Try it >>
The entries below contain a line with "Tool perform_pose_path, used" and a line with "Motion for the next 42". Quote exactly those two lines and all lines between them.

Dataset records >>
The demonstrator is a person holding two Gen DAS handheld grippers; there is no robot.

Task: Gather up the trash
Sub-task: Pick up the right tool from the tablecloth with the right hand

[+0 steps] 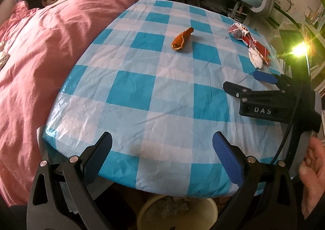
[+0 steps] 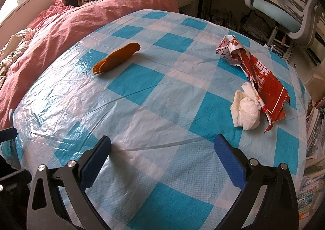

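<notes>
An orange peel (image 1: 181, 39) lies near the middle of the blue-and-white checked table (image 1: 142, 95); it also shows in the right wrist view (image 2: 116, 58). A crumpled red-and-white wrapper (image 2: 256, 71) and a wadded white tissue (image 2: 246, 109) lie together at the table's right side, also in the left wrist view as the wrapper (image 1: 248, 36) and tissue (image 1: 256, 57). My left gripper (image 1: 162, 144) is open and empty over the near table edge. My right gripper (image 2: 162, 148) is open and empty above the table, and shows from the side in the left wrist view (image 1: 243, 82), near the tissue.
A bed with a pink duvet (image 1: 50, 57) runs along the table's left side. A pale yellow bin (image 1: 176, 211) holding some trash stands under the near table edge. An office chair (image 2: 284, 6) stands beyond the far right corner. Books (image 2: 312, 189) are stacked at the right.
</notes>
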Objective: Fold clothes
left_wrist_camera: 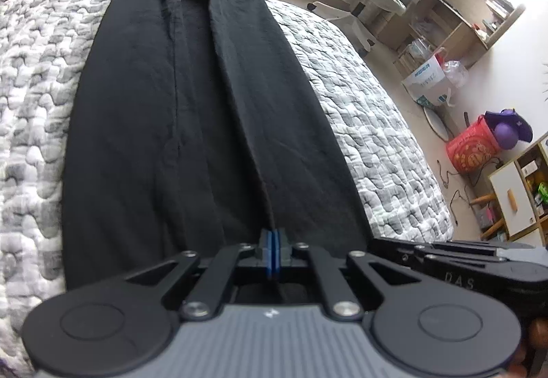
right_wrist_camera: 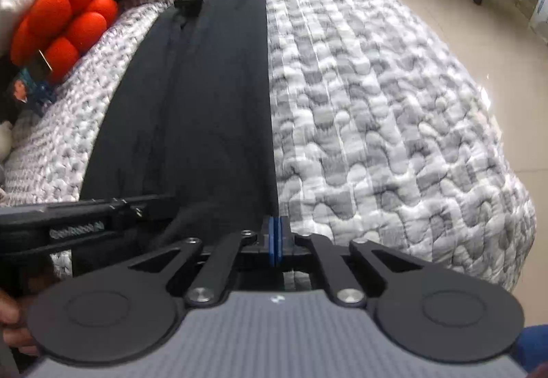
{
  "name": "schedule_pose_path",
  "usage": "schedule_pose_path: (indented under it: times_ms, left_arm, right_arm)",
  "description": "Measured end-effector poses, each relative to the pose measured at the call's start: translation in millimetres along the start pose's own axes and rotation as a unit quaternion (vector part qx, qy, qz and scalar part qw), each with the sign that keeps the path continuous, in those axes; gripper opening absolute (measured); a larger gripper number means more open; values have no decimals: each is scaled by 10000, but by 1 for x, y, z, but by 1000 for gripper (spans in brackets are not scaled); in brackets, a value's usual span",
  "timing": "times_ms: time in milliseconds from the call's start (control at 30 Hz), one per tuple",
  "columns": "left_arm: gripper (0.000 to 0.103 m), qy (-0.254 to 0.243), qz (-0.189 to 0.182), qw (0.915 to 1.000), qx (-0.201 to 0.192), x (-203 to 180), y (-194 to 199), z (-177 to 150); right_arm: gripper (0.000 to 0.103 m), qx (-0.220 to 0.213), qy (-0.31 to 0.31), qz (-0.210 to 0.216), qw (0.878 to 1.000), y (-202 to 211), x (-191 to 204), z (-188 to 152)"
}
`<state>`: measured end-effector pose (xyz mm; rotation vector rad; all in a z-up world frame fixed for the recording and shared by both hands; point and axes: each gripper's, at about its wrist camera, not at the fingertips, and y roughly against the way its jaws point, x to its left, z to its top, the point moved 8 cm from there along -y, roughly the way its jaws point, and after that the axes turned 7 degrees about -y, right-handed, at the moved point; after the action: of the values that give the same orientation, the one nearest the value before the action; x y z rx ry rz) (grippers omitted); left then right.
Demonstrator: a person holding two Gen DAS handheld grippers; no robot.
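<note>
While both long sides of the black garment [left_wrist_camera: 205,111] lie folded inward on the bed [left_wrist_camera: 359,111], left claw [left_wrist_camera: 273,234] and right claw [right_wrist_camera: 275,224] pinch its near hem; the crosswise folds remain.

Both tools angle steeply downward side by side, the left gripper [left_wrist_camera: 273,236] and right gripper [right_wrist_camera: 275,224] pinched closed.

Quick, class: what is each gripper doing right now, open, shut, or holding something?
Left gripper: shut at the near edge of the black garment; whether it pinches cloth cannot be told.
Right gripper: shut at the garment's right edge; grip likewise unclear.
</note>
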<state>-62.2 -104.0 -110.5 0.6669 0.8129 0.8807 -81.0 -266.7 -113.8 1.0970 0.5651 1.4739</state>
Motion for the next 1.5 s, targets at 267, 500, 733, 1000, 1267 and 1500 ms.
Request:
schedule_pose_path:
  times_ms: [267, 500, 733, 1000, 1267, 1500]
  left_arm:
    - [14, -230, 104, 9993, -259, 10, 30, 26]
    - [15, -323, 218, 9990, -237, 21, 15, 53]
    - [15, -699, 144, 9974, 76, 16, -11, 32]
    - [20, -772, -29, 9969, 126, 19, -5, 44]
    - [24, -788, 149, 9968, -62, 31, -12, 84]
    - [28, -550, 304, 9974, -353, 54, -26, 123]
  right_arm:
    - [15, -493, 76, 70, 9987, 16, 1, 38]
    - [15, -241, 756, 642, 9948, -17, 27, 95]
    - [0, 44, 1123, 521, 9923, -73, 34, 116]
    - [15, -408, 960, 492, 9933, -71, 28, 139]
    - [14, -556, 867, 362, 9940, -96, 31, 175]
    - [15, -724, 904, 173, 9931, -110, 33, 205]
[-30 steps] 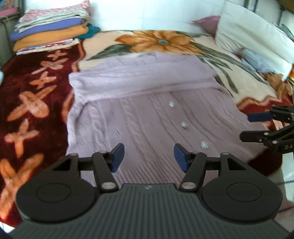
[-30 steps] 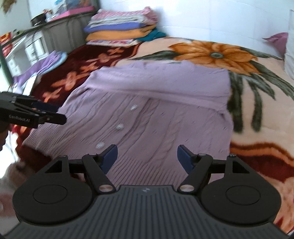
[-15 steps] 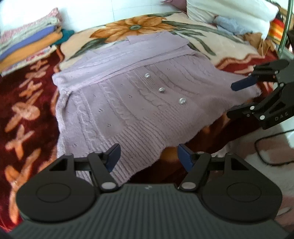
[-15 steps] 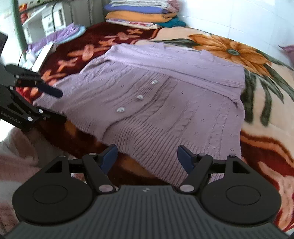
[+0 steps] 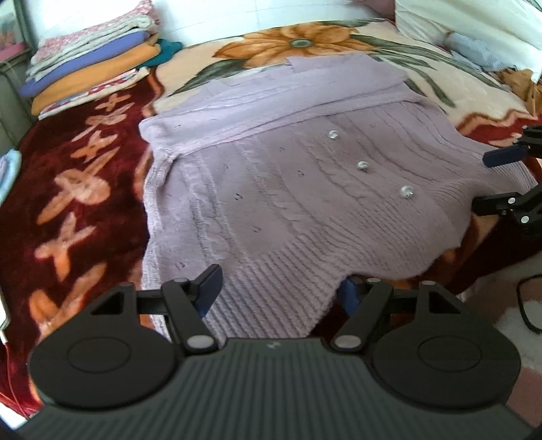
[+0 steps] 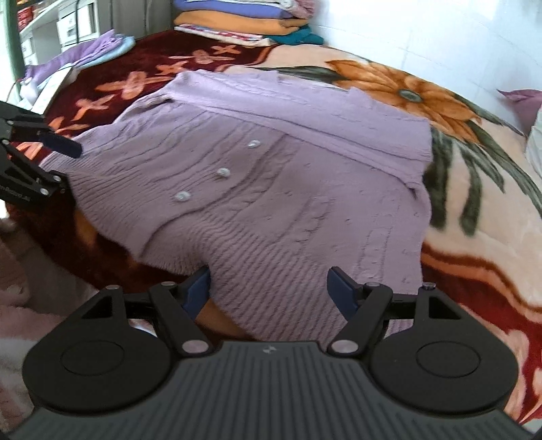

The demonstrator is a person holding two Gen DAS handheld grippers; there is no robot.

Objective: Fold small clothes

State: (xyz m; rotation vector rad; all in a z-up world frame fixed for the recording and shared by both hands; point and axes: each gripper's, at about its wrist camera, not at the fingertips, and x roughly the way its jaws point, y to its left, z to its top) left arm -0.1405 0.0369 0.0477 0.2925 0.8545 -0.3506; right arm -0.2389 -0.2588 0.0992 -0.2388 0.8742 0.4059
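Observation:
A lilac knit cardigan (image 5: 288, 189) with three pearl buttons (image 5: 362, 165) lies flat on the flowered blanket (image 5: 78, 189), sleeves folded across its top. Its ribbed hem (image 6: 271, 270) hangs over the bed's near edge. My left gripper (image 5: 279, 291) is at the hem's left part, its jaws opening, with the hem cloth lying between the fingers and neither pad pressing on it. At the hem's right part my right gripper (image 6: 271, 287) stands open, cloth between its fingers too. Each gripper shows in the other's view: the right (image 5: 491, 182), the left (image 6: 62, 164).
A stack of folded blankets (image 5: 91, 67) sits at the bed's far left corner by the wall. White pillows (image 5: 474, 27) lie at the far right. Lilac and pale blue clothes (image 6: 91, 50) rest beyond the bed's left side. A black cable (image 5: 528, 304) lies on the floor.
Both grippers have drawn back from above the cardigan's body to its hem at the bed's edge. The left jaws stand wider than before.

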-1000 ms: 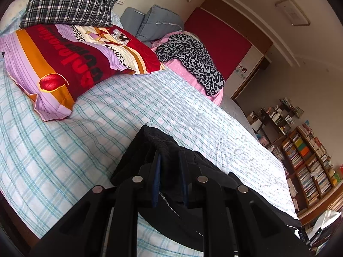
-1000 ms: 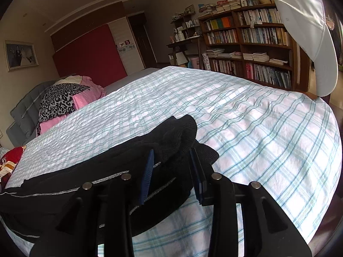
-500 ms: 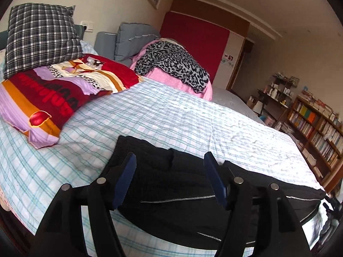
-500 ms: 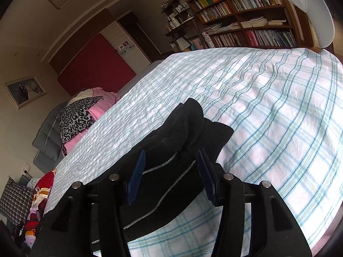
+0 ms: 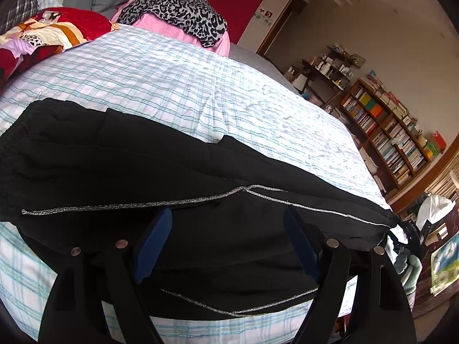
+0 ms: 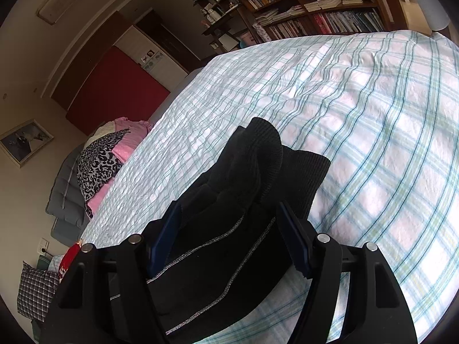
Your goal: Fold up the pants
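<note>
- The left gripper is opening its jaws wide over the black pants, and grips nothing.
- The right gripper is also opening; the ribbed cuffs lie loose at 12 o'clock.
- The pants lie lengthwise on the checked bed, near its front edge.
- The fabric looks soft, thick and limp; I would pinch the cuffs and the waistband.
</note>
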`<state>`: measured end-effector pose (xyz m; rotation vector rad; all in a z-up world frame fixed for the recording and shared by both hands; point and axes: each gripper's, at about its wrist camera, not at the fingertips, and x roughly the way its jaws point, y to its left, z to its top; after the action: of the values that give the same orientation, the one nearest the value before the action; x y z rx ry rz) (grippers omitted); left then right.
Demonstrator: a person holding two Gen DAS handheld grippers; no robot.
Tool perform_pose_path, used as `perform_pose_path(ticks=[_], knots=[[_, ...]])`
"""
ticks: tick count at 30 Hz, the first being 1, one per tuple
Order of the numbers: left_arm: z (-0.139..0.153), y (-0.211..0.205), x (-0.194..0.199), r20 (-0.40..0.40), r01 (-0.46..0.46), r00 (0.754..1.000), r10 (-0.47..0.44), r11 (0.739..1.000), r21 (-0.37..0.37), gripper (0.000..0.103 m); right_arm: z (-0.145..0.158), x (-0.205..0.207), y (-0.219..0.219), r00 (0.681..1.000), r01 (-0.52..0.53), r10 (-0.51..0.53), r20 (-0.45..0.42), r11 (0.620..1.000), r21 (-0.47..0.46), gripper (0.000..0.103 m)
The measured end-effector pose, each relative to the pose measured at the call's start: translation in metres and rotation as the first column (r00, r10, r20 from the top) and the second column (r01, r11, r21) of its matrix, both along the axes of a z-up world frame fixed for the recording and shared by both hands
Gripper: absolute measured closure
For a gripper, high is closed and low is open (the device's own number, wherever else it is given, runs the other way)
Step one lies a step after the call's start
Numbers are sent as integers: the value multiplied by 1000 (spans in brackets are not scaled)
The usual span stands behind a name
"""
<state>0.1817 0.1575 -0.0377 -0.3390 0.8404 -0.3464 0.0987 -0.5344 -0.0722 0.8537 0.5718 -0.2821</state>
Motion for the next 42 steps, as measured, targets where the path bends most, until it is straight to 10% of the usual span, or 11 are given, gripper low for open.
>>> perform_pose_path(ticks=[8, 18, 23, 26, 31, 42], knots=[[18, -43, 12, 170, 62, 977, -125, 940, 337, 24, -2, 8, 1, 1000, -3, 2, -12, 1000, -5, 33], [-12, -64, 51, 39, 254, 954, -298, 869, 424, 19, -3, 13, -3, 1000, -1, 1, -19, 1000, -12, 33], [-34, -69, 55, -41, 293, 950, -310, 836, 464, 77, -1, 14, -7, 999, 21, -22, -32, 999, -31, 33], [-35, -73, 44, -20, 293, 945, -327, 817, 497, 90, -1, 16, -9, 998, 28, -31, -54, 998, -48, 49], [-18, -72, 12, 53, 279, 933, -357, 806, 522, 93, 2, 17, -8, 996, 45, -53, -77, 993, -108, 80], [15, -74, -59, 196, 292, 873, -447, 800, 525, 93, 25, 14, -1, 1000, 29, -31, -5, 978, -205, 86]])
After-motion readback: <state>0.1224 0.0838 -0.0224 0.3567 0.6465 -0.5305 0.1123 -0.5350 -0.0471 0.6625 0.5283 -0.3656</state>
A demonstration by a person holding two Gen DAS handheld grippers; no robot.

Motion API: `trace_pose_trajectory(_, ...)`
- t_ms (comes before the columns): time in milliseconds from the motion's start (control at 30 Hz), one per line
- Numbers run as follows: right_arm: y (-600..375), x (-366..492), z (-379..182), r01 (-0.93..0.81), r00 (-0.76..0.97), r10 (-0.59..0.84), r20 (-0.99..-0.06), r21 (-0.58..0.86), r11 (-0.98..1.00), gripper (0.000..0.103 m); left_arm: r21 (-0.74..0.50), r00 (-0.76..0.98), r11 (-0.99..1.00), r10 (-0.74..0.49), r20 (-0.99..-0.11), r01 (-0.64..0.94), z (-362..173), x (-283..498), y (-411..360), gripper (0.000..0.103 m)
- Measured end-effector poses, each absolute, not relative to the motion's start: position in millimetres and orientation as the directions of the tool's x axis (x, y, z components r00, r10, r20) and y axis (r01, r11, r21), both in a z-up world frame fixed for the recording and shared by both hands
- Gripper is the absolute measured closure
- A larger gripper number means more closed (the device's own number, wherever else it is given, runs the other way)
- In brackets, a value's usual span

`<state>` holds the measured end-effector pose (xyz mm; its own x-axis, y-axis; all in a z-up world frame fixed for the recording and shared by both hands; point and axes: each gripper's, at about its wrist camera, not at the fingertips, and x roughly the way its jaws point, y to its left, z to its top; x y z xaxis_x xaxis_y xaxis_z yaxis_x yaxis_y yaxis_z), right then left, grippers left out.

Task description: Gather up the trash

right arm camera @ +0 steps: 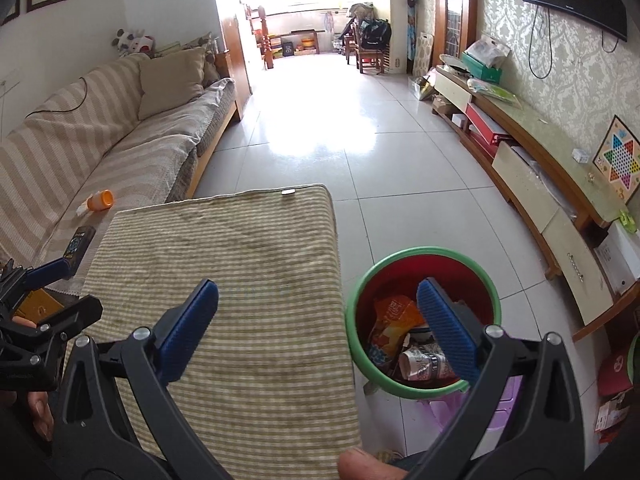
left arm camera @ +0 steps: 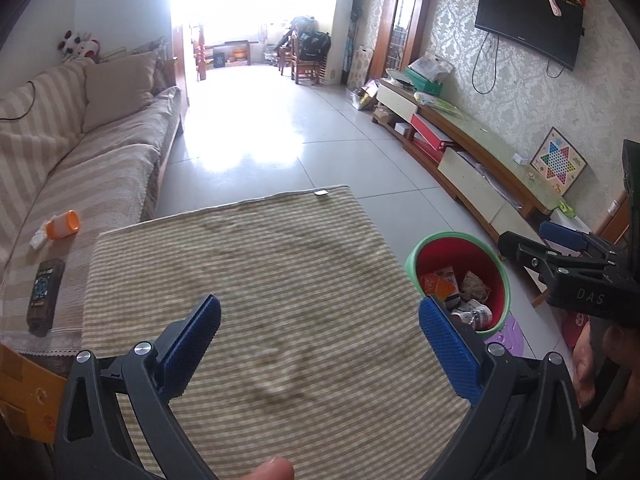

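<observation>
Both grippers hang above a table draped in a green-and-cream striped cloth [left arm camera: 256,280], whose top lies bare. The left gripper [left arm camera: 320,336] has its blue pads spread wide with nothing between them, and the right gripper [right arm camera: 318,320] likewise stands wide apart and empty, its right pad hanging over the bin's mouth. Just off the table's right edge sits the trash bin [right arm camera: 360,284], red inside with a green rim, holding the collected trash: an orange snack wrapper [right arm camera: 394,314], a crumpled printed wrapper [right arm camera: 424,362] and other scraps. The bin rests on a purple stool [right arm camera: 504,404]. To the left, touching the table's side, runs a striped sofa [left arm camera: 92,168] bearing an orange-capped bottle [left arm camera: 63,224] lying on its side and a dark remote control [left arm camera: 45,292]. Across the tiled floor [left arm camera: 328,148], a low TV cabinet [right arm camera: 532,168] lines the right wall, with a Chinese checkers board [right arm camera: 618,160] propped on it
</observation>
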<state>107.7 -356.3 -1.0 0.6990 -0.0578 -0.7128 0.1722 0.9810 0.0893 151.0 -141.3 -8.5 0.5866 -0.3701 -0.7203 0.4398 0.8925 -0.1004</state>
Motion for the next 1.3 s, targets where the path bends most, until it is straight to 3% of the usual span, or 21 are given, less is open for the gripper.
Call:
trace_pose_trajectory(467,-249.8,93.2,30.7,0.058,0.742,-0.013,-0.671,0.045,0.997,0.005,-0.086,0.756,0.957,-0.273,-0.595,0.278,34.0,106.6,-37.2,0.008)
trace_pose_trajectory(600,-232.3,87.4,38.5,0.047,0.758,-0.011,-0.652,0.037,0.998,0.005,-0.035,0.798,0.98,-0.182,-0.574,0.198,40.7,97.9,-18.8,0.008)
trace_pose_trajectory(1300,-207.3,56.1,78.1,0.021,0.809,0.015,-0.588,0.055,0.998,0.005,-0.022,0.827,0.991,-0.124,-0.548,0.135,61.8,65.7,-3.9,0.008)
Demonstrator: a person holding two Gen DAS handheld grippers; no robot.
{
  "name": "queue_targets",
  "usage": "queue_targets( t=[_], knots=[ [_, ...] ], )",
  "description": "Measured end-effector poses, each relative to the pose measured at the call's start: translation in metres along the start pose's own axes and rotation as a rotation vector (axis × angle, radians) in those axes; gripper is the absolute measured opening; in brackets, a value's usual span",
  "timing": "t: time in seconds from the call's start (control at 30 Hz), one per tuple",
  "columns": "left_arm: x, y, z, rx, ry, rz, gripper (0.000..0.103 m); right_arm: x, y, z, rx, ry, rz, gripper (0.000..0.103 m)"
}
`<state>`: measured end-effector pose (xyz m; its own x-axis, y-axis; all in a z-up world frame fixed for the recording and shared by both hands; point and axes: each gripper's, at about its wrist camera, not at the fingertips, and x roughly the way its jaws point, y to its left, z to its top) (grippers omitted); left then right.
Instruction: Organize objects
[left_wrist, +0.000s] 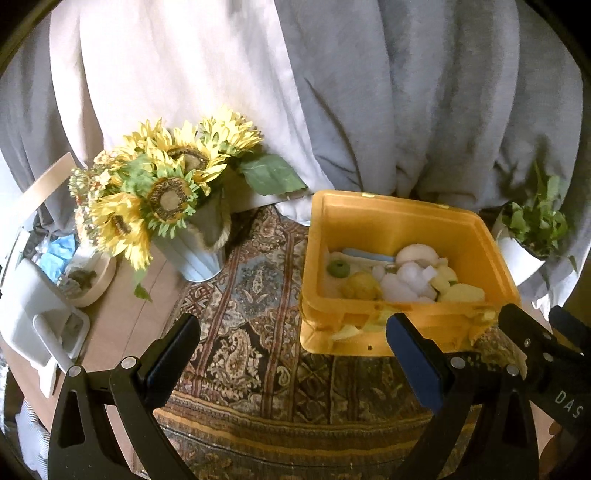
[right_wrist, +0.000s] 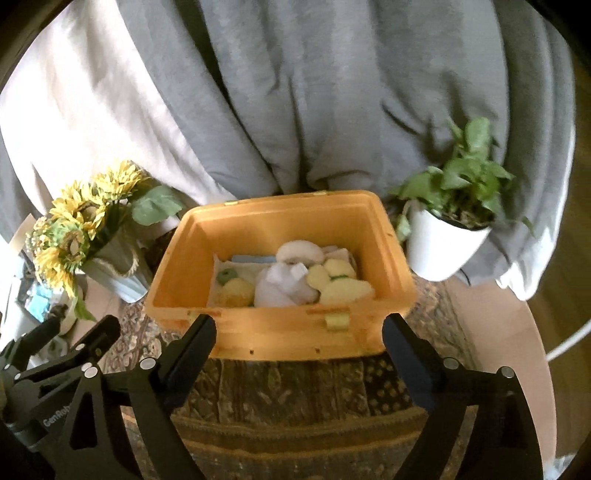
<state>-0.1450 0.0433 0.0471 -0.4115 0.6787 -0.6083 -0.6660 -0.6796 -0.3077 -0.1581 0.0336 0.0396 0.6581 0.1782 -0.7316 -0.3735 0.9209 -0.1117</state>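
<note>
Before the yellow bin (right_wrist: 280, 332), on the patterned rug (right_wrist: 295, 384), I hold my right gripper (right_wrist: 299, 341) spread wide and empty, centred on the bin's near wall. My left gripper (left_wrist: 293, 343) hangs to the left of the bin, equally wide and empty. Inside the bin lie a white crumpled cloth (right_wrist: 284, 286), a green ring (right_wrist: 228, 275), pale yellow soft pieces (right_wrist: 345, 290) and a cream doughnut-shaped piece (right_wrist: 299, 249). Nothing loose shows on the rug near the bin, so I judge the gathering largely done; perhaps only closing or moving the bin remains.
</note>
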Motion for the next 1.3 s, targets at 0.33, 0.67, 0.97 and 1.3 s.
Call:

Answer for the task >>
Tool perform_pose_path, used as `perform_pose_path(ticks=[_], knots=[[_, ...]])`
"""
ticks: tick count at 30 Hz, the first being 1, one per tuple
Order of the numbers: left_arm: z (-0.139..0.153), y (-0.211..0.205), x (-0.194..0.199), r20 (-0.40..0.40), r01 (-0.46..0.46), r00 (0.754..1.000), r10 (-0.47..0.44), r11 (0.739..1.000), r21 (-0.37..0.37), gripper (0.000..0.103 m); right_arm: z (-0.145..0.158), x (-0.205..0.207), y (-0.219..0.219), r00 (0.681..1.000), r01 (-0.52..0.53), r10 (-0.51..0.53), r20 (-0.45..0.42), r11 (0.620..1.000), r21 (-0.47..0.46), gripper (0.000..0.103 m)
The measured end-effector pose, each relative to the pose measured at the call's start: translation in metres and rotation as the first column (r00, r10, r20 from the top) and the second column (r01, r11, r21) of its matrix, both along the axes of a z-up world frame fixed for the recording and shared by both hands
Gripper: absolute measured closure
For a gripper, high is closed and low is open (the device's own number, wherever else it is given, runs the other way)
Step one lies a step after the call's start
Numbers are sent as integers: the value multiplied by 1000 (spans in brackets are not scaled)
The usual span stands behind a name
"""
<state>0.1817 0.1575 -0.0377 -0.3390 0.8404 -0.3464 0.0987 -0.5344 -0.0722 0.8537 0.5718 -0.2821</state>
Motion for the next 42 steps, as measured, targets where the path bends most, until it is straight to 10% of the usual span, or 11 are given, gripper low for open.

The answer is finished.